We had a call on our hotline from northern Scotland saying that a Daurian starling had been spotted. It was very exciting: on Birdline you often just sit as a sort of glorified telephone receptionist, so when a rare bird comes up, the chance of getting it on our list is something I want to be part of. There had been a Daurian starling spotted before in Britain but I'd suspected it might have been an escaped caged bird, which in our terms doesn't count. They have to have flown here under their own steam, and it's a long way from Siberia - where the bird lives in summer - to Britain. But it was a young bird and it's possible it could have left the nest and flown the wrong way, ending up in Scotland instead of Malaysia.
I recorded a message on Birdline detailing the find. We then jumped on a KLM flight to Aberdeen, and drove through the evening to get to Balnakeil, a village on the north-westernmost point of Scotland, just in time for a pint of heavy, while wondering if we'd see the bird tomorrow.
We went into the village at dawn and stood there, hopeful. The press reports later said there were 2,000 twitchers waiting for the bird but in fact there were about 100 of us - most of them veterans. So we waited and, after about half an hour, all the starlings - the normal ones - flew in and started feeding on the lawns, but there was no Daurian starling. They look like purple-and-grey striped versions of our starlings. But it didn't come with the others. Gradually it became clear the bird wasn't going to show. We searched the area; all around the village it's moorlands and mountains, so if it was still there it would have to turn up in one of the gardens to feed.

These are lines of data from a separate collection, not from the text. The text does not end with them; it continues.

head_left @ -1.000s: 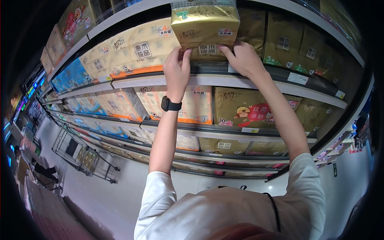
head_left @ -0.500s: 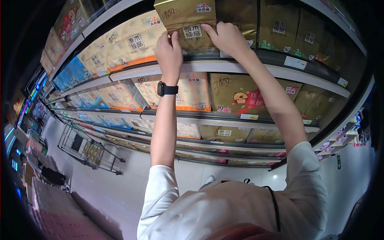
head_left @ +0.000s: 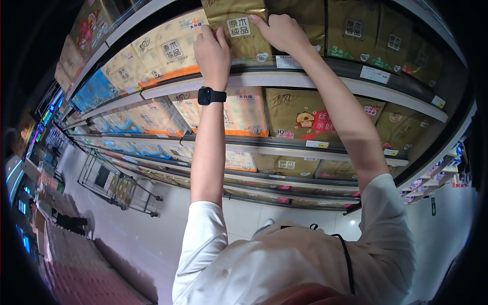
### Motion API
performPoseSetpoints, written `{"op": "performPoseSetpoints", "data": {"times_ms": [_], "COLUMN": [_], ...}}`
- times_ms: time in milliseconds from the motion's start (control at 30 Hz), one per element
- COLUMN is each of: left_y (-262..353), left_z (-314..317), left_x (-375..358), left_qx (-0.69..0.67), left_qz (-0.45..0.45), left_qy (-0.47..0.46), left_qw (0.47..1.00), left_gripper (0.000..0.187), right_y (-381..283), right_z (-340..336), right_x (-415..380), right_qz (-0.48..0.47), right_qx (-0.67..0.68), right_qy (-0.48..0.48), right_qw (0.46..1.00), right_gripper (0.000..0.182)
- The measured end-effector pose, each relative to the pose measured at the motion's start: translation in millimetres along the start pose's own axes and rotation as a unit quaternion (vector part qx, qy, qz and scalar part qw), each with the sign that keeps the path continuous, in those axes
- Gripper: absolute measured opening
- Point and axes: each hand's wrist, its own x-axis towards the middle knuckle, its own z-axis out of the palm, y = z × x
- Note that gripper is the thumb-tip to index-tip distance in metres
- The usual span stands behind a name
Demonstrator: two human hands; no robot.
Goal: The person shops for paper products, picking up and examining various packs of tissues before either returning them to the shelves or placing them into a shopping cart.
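A gold tissue pack (head_left: 245,51) stands near the front of the upper shelf, held between my two hands. My left hand (head_left: 212,53) is pressed to its left side, thumb pointing up, a black watch on that wrist. At the pack's right edge is my right hand (head_left: 283,33), its thumb lying on the front face and the other fingers curled out of sight. Left of my left hand sits a cream and orange tissue pack (head_left: 170,48). Darker gold packs (head_left: 351,33) line the shelf to the right of my right hand.
The shelf edge (head_left: 315,84) with price tags runs beneath my forearms. Lower shelves hold more tissue packs, including a gold one with a cartoon chick (head_left: 284,109). A wire shopping cart (head_left: 114,183) stands on the floor at left, and a pink-sided stack (head_left: 76,259) is nearer.
The gold tissue pack has been moved with both hands so that more of its lower front shows. Its bottom now sits nearer the shelf edge, and both hands are slightly higher in view.
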Motion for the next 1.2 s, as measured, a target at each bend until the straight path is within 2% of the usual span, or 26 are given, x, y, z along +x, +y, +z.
{"op": "performPoseSetpoints", "data": {"times_ms": [67, 167, 233, 300, 333, 400, 467, 500, 533, 567, 600, 633, 667, 700, 733, 767, 800, 833, 867, 900, 933, 967, 1033, 1100, 1133, 1200], "left_y": [2.3, 2.7, 11.5, 19.3, 22.0, 26.8, 20.2, 6.2, -6.3, -25.3, -52.9, -77.6, -104.8, -113.7, -99.1, -79.8, -38.4, -1.9, 37.8, 77.8, 108.2, 140.9, 165.6, 164.1, 152.7, 115.1], "left_z": [-3.3, -1.6, -3.0, -9.5, -18.1, -46.9, -87.7, -110.0, -135.7, -165.2, -197.5, -242.2, -298.2, -360.0, -428.0, -500.8, -562.8, -611.6, -660.1, -692.5, -710.8, -713.8, -720.2, -726.0, -727.0, -733.5], "left_x": [-2.1, -5.8, -16.8, -35.6, -50.5, -93.0, -163.2, -207.1, -254.1, -308.8, -378.2, -455.6, -548.2, -631.0, -694.0, -772.7, -797.0, -821.7, -855.9, -876.9, -899.1, -877.3, -852.7, -880.6, -886.8, -881.0], "left_qx": [0.101, 0.143, 0.121, 0.099, 0.033, -0.067, -0.108, -0.08, -0.05, -0.016, 0.033, 0.107, 0.154, 0.198, 0.221, 0.253, 0.265, 0.264, 0.234, 0.192, 0.151, 0.119, 0.071, 0.089, 0.086, 0.041], "left_qz": [0.021, -0.01, -0.017, -0.026, -0.019, -0.015, -0.029, -0.031, -0.077, -0.123, -0.195, -0.284, -0.349, -0.424, -0.508, -0.617, -0.718, -0.783, -0.848, -0.901, -0.927, -0.983, -0.991, -0.987, -0.987, -0.989], "left_qy": [0.005, -0.036, -0.054, -0.071, -0.083, -0.099, -0.11, -0.155, -0.222, -0.298, -0.378, -0.486, -0.586, -0.651, -0.658, -0.607, -0.563, -0.51, -0.434, -0.35, -0.303, -0.057, -0.016, 0.045, 0.083, 0.06], "left_qw": [0.995, 0.989, 0.991, 0.992, 0.996, 0.993, 0.988, 0.984, 0.971, 0.947, 0.905, 0.82, 0.715, 0.598, 0.51, 0.432, 0.31, 0.237, 0.195, 0.168, 0.162, 0.128, 0.115, 0.124, 0.11, 0.132], "left_gripper": [0.03, 0.031, 0.03, 0.03, 0.028, 0.023, 0.016, 0.012, 0.011, 0.011, 0.015, 0.021, 0.028, 0.035, 0.039, 0.038, 0.043, 0.041, 0.039, 0.037, 0.036, 0.033, 0.029, 0.028, 0.027, 0.028], "right_y": [-3.2, 2.5, 9.3, 17.5, 23.5, 37.5, 29.1, 31.2, 33.3, 49.6, 90.1, 114.5, 121.3, 127.2, 220.0, 229.4, 244.1, 260.4, 252.7, 231.1, 215.2, 198.5, 170.1, 135.8, 116.2, 75.2], "right_z": [1.6, 16.6, 17.3, 14.9, 16.3, 17.2, -16.1, -25.4, -31.9, -22.1, 6.5, 35.9, 71.7, 109.9, 196.6, 213.1, 227.1, 234.8, 229.2, 226.1, 227.0, 234.1, 268.8, 316.1, 342.0, 401.1], "right_x": [-0.5, 0.5, -2.3, -6.4, -13.9, -44.6, -113.3, -154.1, -199.5, -245.9, -292.0, -334.6, -376.1, -422.9, -522.1, -595.2, -672.6, -738.5, -770.6, -786.8, -794.4, -791.3, -770.5, -742.8, -730.0, -706.6], "right_qz": [-0.003, -0.008, -0.01, 0.002, 0.0, -0.075, -0.102, -0.091, -0.038, 0.006, -0.064, -0.035, 0.083, 0.308, 0.296, 0.307, 0.202, 0.274, 0.286, 0.289, 0.291, 0.289, 0.28, 0.267, 0.262, 0.251], "right_qx": [0.008, 0.014, 0.012, 0.026, 0.025, 0.089, 0.219, 0.31, 0.361, 0.43, 0.407, 0.419, 0.412, 0.362, 0.413, 0.206, 0.096, 0.193, 0.189, 0.174, 0.153, 0.132, 0.097, 0.071, 0.062, 0.047], "right_qy": [-0.001, 0.025, 0.048, -0.018, -0.022, 0.053, 0.118, 0.102, 0.068, 0.035, 0.031, 0.002, -0.007, -0.081, -0.175, -0.301, -0.422, -0.61, -0.705, -0.756, -0.782, -0.8, -0.816, -0.821, -0.821, -0.814], "right_qw": [1.0, 1.0, 0.999, 0.999, 0.999, 0.992, 0.963, 0.941, 0.929, 0.902, 0.91, 0.907, 0.907, 0.876, 0.843, 0.879, 0.878, 0.718, 0.621, 0.561, 0.529, 0.509, 0.496, 0.499, 0.504, 0.521], "right_gripper": [0.079, 0.079, 0.081, 0.072, 0.072, 0.061, 0.047, 0.035, 0.029, 0.027, 0.03, 0.035, 0.035, 0.034, 0.026, 0.023, 0.02, 0.018, 0.017, 0.017, 0.017, 0.016, 0.016, 0.017, 0.017, 0.018]}}
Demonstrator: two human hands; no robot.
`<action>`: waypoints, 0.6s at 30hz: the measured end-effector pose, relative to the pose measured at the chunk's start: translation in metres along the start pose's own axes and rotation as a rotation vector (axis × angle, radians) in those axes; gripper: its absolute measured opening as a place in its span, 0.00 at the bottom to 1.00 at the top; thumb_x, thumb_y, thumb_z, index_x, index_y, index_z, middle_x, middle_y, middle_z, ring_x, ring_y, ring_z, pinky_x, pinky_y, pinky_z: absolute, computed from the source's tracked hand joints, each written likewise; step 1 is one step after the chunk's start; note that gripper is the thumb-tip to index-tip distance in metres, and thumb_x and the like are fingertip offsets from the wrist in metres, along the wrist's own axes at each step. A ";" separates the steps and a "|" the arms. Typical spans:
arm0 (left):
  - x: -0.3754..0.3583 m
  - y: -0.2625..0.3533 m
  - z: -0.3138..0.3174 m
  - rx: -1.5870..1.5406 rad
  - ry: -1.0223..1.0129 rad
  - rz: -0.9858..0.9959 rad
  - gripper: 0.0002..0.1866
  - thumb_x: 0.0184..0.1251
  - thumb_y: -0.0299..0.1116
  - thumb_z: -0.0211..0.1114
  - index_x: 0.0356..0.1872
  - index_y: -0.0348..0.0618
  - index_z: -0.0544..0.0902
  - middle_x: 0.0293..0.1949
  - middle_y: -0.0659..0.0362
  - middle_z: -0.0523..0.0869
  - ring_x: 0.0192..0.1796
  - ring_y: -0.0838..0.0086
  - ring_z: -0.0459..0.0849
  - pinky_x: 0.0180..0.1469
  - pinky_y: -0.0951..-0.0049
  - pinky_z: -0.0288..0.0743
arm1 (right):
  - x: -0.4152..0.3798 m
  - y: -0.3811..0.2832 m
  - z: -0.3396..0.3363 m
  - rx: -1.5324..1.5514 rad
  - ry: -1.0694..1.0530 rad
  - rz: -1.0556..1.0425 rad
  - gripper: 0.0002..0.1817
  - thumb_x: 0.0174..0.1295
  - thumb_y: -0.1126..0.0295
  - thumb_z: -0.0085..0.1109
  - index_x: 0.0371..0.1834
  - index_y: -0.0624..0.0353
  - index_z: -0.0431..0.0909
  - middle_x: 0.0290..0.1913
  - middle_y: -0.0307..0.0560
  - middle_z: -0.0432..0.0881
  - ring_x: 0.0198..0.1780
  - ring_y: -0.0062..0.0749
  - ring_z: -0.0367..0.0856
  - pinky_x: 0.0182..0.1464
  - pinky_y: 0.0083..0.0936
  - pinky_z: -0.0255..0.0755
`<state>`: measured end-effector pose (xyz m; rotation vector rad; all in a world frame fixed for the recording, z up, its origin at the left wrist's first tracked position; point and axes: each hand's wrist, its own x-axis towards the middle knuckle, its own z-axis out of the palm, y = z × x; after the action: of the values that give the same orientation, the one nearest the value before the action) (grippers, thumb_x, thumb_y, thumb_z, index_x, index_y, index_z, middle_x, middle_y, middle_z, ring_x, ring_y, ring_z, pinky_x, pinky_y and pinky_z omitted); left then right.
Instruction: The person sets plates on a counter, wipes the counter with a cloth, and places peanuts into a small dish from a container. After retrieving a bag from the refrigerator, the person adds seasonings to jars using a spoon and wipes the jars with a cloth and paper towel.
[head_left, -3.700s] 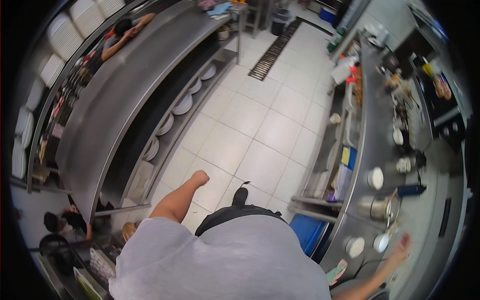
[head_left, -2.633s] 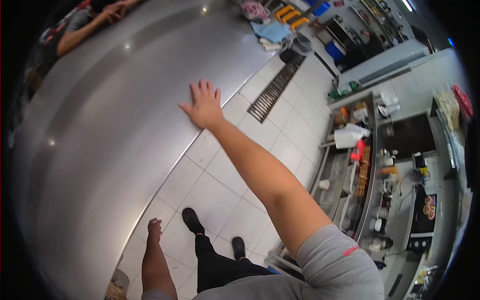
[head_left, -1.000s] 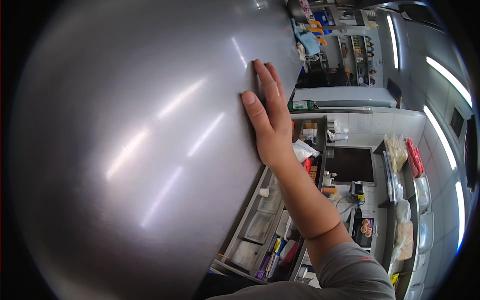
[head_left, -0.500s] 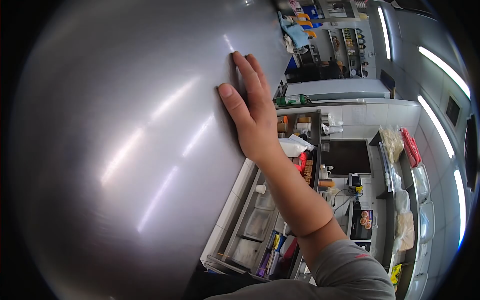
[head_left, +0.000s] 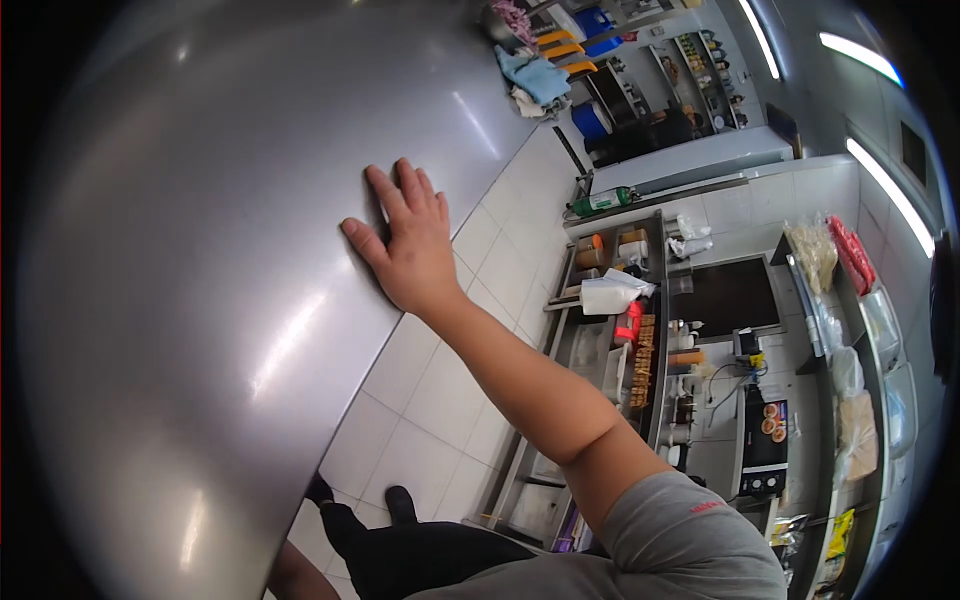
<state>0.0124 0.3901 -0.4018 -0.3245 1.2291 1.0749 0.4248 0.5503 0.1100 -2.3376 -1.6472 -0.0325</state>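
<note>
A broad, shiny metal surface fills the left of the view. My right hand lies palm down on it near its edge, fingers spread and thumb out to the side, holding nothing. The bare forearm runs from the hand down to a grey sleeve at the lower right. At the bottom edge, left of my dark trousers, a dim piece of bare skin shows, seemingly my left arm; its hand is out of sight.
Beyond the white tiled floor stands a counter with containers and a white bag. Blue cloths lie at the surface's far end. Shelves with bagged goods are at the right. Dark shoes show below.
My right hand appears further left and slightly lower in view, still flat on the metal. The view has shifted, showing more floor, the shoes and the skin at the bottom edge.
</note>
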 end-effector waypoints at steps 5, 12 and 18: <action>-0.066 0.012 -0.040 0.005 -0.100 -0.056 0.18 0.56 0.31 0.62 0.49 0.39 0.75 0.38 0.56 0.80 0.36 0.61 0.82 0.45 0.57 0.82 | -0.001 0.001 -0.003 0.025 0.034 -0.003 0.36 0.61 0.46 0.53 0.68 0.54 0.63 0.72 0.63 0.55 0.73 0.59 0.48 0.72 0.53 0.40; -0.257 0.010 -0.019 0.642 -0.101 -0.352 0.29 0.39 0.20 0.59 0.51 0.44 0.69 0.48 0.47 0.74 0.45 0.47 0.79 0.41 0.44 0.82 | -0.003 0.004 -0.009 0.056 -0.054 0.002 0.39 0.62 0.43 0.49 0.72 0.53 0.56 0.74 0.63 0.49 0.75 0.58 0.43 0.73 0.57 0.34; -0.390 -0.040 0.087 0.923 -0.445 -0.598 0.33 0.44 0.17 0.56 0.59 0.38 0.67 0.49 0.45 0.76 0.48 0.45 0.81 0.47 0.44 0.81 | -0.092 0.049 -0.055 0.467 -0.039 -0.195 0.35 0.52 0.64 0.66 0.65 0.57 0.66 0.69 0.63 0.59 0.71 0.64 0.51 0.71 0.48 0.48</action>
<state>0.1170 0.2432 -0.0433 0.2497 1.0010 -0.0022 0.4455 0.4378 0.1356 -1.8378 -1.6778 0.3246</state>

But it wasn't that disappointing. When you have 100 twitchers searching an area, you're bound to make interesting discoveries, and we found lots of birds. There was a saker falcon, which is almost as rare as the starling, a yellow-breasted bunting, the first one ever in the region, and a red- flanked bluetail, which is extremely rare - most of the twitchers had only seen one in the past 10 years. It was my first ever adult male. Even though the starling never turned up it was a good day out. We then drove back to Aberdeen for the flight home.
I started writing this month's summary of all the birds that had been tracked. September is usually an excellent month and we had 50 top-class rare sightings. Doing the research caused me to reflect on the Daurian starling. On my part, the rush there had been more in hope than the certainty that it would be wild and not just an escaped caged bird. I started looking at the records of the sightings: they were in August and September, and I wondered if it was sheer coincidence that China, where a lot of caged birds come from, had lifted restrictions on its import and export of birds in July. The caged-bird trade is the bane of a twitcher's life; and though they could be wild, many have just jumped out of a box at Schiphol airport. I guess if I'd seen it, I'd have been convinced it was a wild bird.
I was investigating the records when we came across the story of the red-necked nightjar which had apparently appeared in Cornwall. Nobody had seen the bird alive; it was found dead by the side of the road. They are very rare sightings in Britain - normally they migrate from southern Spain to Africa, and never make it across the Channel. The bird had been found by someone who showed it to a taxidermist who showed it to a twitcher friend of his, who said: "that's not just a nightjar, that's a red-necked- nightjar". But it's so unusual to see one here that I have to wonder if it wasn't dead on arrival. It could have been hit by a lorry in Spain and lodged in the radiator grille all the way to Cornwall, and then fallen out. If it had been alive, it would have been a bigger event than the one in Scotland.
In the afternoon I had to finish an article on cormorants for Birdwatching magazine.
I finally got the chance to go out birdwatching, locally. I went to the beach at Blakeney Point, where there were masses of common migrants diverted across the North Sea by the easterly winds. It was a beautiful sight; there was a great carpet of robins and song thrushes from the Continent. It's been a great week, though not entirely atypical.